今日のラッキーアイテムは花束らしい。一抱えほどもある赤い薔薇の花束を大事そうに持って、緑間は登校してきた。これから一世一代のプロポーズをしに行くと言い出したって不思議じゃないような格好だった。
「いくらしたのこれ」
「買ってきたのは母なのだよ」
「お母さんまで全面協力なのか……」
緑間の場合、ラッキーアイテムがないと命に関わるので、親としては当然の対応なのかもしれない。
近寄ると、強い薔薇の香りが漂ってくる。私って美しいでしょう、と、花に声があるなら、きっと聞こえてきたことだろう。
「……欲しいのか」
「え」
自分でも意識しないうちに、じっと見ていたらしい。だって見慣れないものだったのだ。
否定しようと口を開いたが、音になる前に「これはラッキーアイテムだからやれないのだよ」と釘を刺される。

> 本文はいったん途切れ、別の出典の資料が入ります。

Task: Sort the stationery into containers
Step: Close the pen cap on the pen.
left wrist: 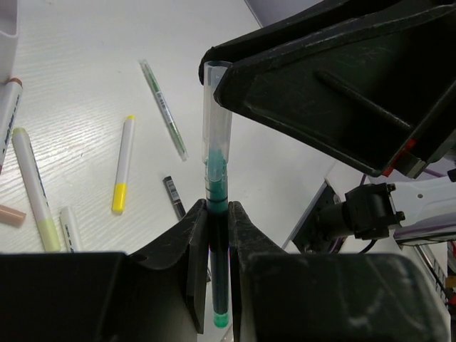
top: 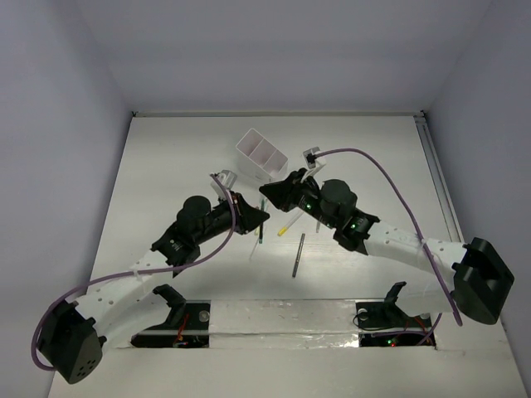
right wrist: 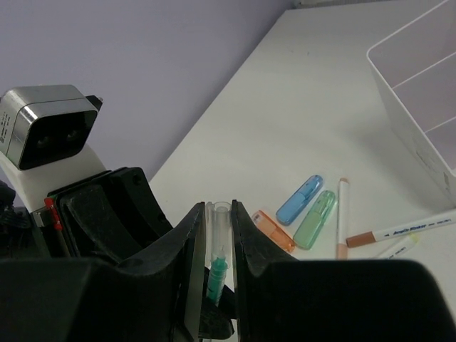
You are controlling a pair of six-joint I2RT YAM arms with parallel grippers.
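Left gripper (left wrist: 217,214) is closed on the teal pen (left wrist: 219,285) — right gripper (right wrist: 217,210) pinches its clear cap (right wrist: 219,228) (probably for capping); white box (top: 249,145) at twelve o'clock.

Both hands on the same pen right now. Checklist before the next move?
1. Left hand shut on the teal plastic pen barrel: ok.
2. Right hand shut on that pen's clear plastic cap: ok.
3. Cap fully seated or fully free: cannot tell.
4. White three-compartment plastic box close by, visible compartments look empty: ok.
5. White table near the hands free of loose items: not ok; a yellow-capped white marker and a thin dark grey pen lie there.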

「……だがまあ、こんなにたくさんあるのだ。一本くらいなら、お前にやってもいいのだよ」
こうして私の手の中には、きれいな赤い薔薇が一輪、握られることになった。
別にいらないと言い損ねた私は、花束を抱えて歩く緑間の隣を歩きながら、押し花ってどうやって作るんだったっけな、とそんなことを考えている。